Ardından konuşan HDP Milletvekili Ömer Faruk Gergerlioğlu, Van’da 5 yıldır süren eylem-etkinlik yasaklarına değindi. İnsan haklarının en fazla ihlal edilen kentlerin başında Van’ın geldiğini belirten Gergerlioğlu, insanların anayasal haklarını kullanması ve hak, hukuk ve özgürlük taleplerini sonuna kadar dillendirmesi gerektiğini söyledi. İnsan hakları ihlallerinin en büyük müsebbibinin devlet ve iktidar olduğunu belirtti.

Kocaeli Kandıra 1 Nolu F Tipi Hapishanesi’nde intihara sürüklenerek öldürülen Garibe Gezer’in mektubunu da okuyan Gergerlioğlu, “Tüm bu yaşananların Kürt meselesindeki çözümsüzlükten kaynaklandığını iyi biliyoruz. Devlet, klasik devlet reflekslerinden vazgeçmediği sürece Kürt sorunu çözülmez. Daha iki gün önce hayatını kaybeden Garibe Gezer, daha gencecik yaşında 8 cezaevi sürgünü yaşadı. Bununun yanında darp, hakaret, işkence gördü. Ben onun mektubunu okurken çok üzüldüm ve ağladım.  Garibe, cezaevinde bu kadar şey yaşamasına rağmen hala umut doluydu. Garibe, bu ülkenin bir gün özgür olabileceğine, hak ve hukukun yerine bulacağına inanıyordu. Ama onun umutlarını bitirdiler. Adalet Bakanlığı zulümat bakanlığına, iktidar zulümat iktidarına döndü. Garibe’nin eylemi toplumu ve devleti protesto eylemi ve sitemidir. Bu mesajı almalıydık. Garibe öldükten sonra da rahat bırakmadılar. İnsanlık dışı bir tavır uyguladılar. Garibe, bir büyük utanç olarak tabuta kamyonetin arkasına atıldı. Bunlar tarihe düşsün ve unutulmasın” diye konuştu. Gergerlioüğlu konuşmasının sonunda İmralı Hapishanesi’ndeki hak ihlallerine değindi.
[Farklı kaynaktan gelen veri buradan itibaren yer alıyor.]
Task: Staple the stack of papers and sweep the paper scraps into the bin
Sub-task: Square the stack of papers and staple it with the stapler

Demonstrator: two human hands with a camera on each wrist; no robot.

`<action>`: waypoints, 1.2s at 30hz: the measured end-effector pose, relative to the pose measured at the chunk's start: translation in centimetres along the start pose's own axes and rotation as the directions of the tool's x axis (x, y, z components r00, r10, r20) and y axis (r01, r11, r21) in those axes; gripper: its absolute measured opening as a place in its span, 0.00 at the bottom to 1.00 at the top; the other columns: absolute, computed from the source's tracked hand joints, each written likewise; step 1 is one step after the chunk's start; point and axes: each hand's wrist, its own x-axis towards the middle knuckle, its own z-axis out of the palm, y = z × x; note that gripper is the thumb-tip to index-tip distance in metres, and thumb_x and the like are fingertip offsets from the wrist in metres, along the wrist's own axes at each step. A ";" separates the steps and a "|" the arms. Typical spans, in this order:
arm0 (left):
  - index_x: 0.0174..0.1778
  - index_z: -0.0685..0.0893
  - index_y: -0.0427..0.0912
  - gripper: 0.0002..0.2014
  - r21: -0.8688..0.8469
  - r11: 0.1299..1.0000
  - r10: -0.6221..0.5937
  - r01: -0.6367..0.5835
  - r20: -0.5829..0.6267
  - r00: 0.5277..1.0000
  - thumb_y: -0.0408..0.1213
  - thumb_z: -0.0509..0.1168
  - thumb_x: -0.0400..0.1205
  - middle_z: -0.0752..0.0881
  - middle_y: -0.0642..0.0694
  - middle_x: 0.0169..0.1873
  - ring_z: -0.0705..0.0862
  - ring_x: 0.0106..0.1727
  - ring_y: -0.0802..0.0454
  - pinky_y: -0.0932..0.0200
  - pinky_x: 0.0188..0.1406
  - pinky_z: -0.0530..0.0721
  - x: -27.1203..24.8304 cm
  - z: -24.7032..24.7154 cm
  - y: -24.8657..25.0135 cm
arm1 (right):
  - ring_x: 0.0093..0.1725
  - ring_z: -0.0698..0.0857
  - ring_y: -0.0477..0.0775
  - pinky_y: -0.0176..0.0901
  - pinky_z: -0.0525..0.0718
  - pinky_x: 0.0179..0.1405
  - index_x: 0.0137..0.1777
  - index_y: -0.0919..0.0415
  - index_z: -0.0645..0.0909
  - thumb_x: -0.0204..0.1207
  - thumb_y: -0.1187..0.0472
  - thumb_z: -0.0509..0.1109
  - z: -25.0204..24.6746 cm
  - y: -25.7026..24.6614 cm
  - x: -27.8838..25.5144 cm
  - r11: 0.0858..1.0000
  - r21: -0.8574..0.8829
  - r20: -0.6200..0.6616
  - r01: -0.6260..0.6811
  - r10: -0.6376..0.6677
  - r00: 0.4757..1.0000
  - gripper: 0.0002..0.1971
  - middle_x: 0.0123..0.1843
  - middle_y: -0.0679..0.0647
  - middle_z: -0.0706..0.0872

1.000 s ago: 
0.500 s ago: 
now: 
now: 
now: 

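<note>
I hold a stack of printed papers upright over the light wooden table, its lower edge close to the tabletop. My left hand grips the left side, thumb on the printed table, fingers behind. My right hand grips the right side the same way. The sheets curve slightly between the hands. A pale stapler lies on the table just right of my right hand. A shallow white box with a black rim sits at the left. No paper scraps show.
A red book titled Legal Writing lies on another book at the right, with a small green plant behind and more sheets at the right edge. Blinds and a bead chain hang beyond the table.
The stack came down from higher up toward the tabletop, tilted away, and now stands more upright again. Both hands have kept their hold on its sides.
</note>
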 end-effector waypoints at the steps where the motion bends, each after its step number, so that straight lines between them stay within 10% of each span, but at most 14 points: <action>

Son olarak konuşan Avukat Ramazan Demir şunları söyledi: 

“Bu kadar ağır ihlallerin yaşandığı bir dönemde biz ne yaptık? Kendisini bu kadar çaresiz hisseden bir insanı neden bu kadar yalnız bıraktık?” dedi. Mesleğine ihanet eden hakim ve savcılar olduğu sürece bu acıların yaşanmaya devam edeceğini belirten Demir, “AİHM’de Selahattin Demirtaş için verdiğimiz hukuk mücadelesinde en önemli şey arşiv. Bu günleri gelecek nesiller görsün diye mahkeme kayıtları çok önemli. Siyasetçilerin mahkemelerde savunma yapmasının en temel nedeni suçların ifşasının kayıtlara geçmesidir. Cizre bodrumlarını AİHM’de tartıştık ve Cizre’de yaşananları tüm dünya duydu. Bunlar çok önemli kayıtlar. Bir gün verdikleri bu kararlar, bu suçu işleyenlerin iddianamesi olacaktır. Bu iktidar ne olursa olsun uluslararası kararları uygulamak zorunda kalacaktır. Diğer yandan bizi koruması gereken mahkemeler daha çok mağdur ediyor. Ülkenin bu durama gelmesinin en önemli kurumu mahkemelerdir çünkü bu suçları işleyenlere bu pervasızlığı veren yargı sistemedir.”